Copy out each line in the material below that has the word "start".

--- EXTRACTED RECORDS ---

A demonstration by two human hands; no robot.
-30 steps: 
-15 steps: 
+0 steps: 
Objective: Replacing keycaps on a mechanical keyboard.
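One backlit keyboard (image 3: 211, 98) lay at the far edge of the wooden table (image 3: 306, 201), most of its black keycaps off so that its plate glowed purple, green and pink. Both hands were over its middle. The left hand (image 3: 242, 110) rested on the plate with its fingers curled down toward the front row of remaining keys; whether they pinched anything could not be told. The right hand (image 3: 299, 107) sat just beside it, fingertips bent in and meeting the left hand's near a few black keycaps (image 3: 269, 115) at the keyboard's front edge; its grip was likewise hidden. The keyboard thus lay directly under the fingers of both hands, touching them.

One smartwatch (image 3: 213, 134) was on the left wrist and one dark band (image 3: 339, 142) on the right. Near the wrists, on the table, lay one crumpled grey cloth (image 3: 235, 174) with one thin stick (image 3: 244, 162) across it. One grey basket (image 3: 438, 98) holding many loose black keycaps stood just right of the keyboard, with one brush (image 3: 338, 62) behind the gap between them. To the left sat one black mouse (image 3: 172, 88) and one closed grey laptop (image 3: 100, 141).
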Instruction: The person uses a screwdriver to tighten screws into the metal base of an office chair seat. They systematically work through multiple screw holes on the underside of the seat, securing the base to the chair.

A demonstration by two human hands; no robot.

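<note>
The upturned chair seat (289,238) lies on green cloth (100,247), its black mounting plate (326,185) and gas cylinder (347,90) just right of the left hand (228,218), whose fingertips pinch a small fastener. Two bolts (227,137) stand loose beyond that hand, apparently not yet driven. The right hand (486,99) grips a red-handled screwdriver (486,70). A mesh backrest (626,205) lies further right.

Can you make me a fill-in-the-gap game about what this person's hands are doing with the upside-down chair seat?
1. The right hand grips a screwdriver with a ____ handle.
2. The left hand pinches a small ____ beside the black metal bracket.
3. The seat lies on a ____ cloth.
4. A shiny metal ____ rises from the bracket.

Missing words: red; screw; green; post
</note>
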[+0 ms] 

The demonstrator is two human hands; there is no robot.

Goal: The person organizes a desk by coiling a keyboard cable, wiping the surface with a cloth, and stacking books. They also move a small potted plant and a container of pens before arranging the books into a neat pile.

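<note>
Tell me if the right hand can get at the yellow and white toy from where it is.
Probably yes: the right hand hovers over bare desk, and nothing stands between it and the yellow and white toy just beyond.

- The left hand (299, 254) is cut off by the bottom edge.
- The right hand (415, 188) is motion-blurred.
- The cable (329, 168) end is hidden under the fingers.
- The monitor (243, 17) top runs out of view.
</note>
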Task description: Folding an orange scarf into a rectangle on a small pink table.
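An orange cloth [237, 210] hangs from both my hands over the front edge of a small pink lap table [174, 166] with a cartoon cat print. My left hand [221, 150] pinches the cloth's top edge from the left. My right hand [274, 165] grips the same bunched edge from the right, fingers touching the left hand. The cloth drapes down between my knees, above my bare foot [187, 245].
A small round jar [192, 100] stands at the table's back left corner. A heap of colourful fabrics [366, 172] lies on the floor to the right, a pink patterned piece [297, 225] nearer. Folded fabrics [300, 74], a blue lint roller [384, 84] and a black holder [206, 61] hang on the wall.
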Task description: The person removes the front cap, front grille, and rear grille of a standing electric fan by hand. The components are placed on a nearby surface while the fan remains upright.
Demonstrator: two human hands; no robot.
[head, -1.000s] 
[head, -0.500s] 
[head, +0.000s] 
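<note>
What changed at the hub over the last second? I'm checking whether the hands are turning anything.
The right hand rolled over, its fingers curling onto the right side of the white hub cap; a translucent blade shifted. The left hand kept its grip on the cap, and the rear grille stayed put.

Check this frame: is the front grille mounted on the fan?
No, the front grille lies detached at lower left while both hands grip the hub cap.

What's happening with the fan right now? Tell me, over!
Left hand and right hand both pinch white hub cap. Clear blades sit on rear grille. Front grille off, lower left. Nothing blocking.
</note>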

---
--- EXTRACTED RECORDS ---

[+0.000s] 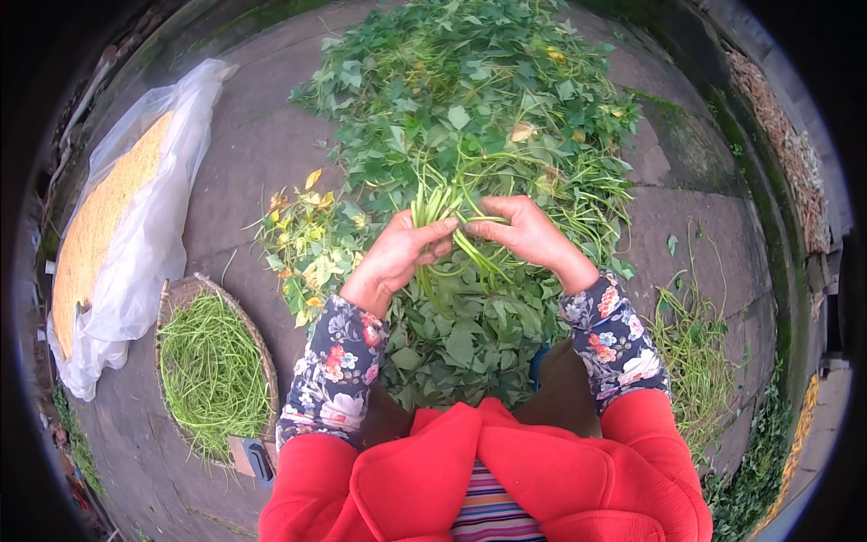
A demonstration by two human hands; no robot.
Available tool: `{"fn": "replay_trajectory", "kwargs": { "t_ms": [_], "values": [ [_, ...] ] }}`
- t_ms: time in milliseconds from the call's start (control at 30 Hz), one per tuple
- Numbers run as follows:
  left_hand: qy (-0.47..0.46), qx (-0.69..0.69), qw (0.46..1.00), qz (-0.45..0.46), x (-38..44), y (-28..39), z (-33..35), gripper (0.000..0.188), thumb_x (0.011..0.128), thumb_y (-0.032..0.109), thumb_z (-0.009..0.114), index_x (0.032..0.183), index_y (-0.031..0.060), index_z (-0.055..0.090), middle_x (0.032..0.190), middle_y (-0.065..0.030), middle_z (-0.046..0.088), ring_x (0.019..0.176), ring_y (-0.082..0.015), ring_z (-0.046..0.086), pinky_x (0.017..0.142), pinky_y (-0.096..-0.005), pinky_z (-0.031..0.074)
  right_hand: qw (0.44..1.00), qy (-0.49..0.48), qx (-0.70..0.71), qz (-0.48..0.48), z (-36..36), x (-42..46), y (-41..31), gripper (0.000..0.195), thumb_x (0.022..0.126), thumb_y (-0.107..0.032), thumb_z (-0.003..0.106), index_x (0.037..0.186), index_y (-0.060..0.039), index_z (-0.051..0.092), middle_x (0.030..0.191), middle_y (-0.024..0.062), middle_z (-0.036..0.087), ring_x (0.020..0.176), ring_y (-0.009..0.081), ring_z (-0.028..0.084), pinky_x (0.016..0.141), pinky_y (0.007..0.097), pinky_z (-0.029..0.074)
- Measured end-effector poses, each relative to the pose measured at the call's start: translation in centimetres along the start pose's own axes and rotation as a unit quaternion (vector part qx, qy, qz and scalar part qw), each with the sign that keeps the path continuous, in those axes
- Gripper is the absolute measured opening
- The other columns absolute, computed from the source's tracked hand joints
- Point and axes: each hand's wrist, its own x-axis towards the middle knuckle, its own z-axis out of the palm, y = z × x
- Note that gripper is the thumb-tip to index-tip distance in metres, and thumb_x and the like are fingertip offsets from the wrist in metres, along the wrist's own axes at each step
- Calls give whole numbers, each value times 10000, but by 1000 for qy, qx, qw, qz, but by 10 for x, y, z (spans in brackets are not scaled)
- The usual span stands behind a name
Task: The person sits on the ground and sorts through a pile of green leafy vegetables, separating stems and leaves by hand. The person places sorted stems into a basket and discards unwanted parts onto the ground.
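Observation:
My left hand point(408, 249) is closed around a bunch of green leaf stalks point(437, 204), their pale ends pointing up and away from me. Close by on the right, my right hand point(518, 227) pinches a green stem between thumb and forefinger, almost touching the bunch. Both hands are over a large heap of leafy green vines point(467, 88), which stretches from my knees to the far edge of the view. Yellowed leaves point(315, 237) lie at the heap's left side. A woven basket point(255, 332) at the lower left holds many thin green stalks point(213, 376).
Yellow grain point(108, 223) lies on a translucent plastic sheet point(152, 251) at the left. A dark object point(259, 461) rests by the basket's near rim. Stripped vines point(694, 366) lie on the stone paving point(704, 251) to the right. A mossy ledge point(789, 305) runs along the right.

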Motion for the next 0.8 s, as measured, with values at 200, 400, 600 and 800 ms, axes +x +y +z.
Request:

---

● **PROBLEM SOLUTION**:
- t_ms: time in milliseconds from the call's start (control at 30 Hz), one per tuple
- Measured end-effector poses, each relative to the pose measured at the call's start: translation in centimetres along the start pose's own axes and rotation as a unit quaternion (vector part qx, qy, qz and scalar part qw), each with the sign that keeps the path continuous, in those axes

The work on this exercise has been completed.